Troubleshooting performance with Jira Stats
Platform notice: Server and Data Center only. This article only applies to Atlassian products on the Server and Data Center platforms.
Support for Server* products ended on February 15th 2024. If you are running a Server product, you can visit the Atlassian Server end of support announcement to review your migration options.
*Except Fisheye and Crucible
Intro
Jira has a number of stats logs (metrics) that can be used to troubleshoot different performance problems. The goal of the page is to give an overview of metrics that can be used as a way to measure the Jira performance or give a sense of the environment performance (disk, network, or database).
Please check the related article for more details regarding the types of logs: Jira stats logs
Note about the Healthy State column: the values in it are based on data from our internal Jira instances and provided here as a general reference.
Applicable to versions: 8.13+
DC Specific
LOCALQ
, DBR
, and INDEX-REPLAY
loggings are present only in the Data Center version.
Disk performance
Why is this important metric to check:
slow IO will affect user requests related to Lucene search (JQL) and updates (issues Create/Update)
slow IO will affect node2node cache communications (slow updates of the LocalQ files)
slow IO will affect issues reindexing time: Full Reindex, Background, and Project reindex
Metrics to check:
Stats | Metric | Description | Healthy state |
---|---|---|---|
[LOCALQ] [VIA-INVALIDATION] | timeToAddMillis | The time to store a cache replication message in a local store before sending it to the other node; write performance of the LocalQ, mostly disk | ~1 ms |
DB performance
Why is this important metric to check:
slow IO will affect user requests related to issues Create/Update, viewing Single issue, generating reports
slow IO will affect the cache population
slow IO will affect issues reindexing time: Full Reindex, Background, and Project reindex
Metrics to check:
Stats | Metric | Description | Healthy state |
---|---|---|---|
[VERSIONING] | getIssueVersionMillis | Time to read the single row in the Version table, we expect this to be fast operations which include: processing + network + DB read time. | ~5 ms |
[VERSIONING] | incrementIssueVersionMillis | Time to update (increment) the single row in the version table, we expect this to be fast operations which include: processing + network + DB update time. | ~10 ms |
Internode network latency
Why is this important metric to check:
slow IO will affect the cache replication (cluster consistency)

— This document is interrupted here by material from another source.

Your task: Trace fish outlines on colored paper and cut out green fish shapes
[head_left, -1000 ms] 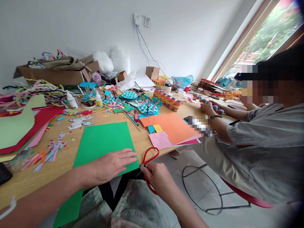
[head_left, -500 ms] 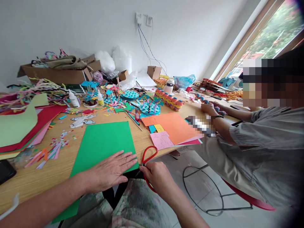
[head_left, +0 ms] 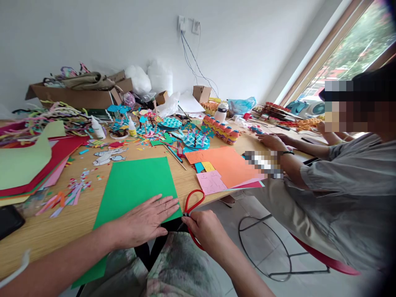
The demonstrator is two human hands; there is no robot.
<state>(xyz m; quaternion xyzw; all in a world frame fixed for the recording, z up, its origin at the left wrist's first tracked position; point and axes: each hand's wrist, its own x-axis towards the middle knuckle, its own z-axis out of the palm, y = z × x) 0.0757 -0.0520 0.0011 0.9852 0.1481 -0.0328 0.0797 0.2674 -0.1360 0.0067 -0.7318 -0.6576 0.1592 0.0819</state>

slow IO will affect cluster index replication (DBR)
Metrics to check:
Stats | Metric | Description | Healthy state |
---|---|---|---|
[LOCALQ] [VIA-INVALIDATION] | timeToSendMillis | The time to deliver the cache replication message from the current node to the destination node. | ~10 ms |
[LOCALQ] [VIA-INVALIDATION] | queueSize | Size of the cache replication Queue | 0 |
[DBR] [RECEIVER]
| receiveDBRMessage | Time difference between generating the message and receiving it. Note that time is local to both nodes so this includes time drift between nodes. Includes: serialization/de-serialization + time spent in the LocalQ + time to send the message (RTT) | ~100 millis |
Index reads/writes (Lucene)
Why is this important metric to check:
slow operations will affect user requests related to issues Create/Update/Transition
slow operations will affect issues reindexing time: Full Reindex, Background, and Project reindex
In the following table, you'll find the metrics you should check.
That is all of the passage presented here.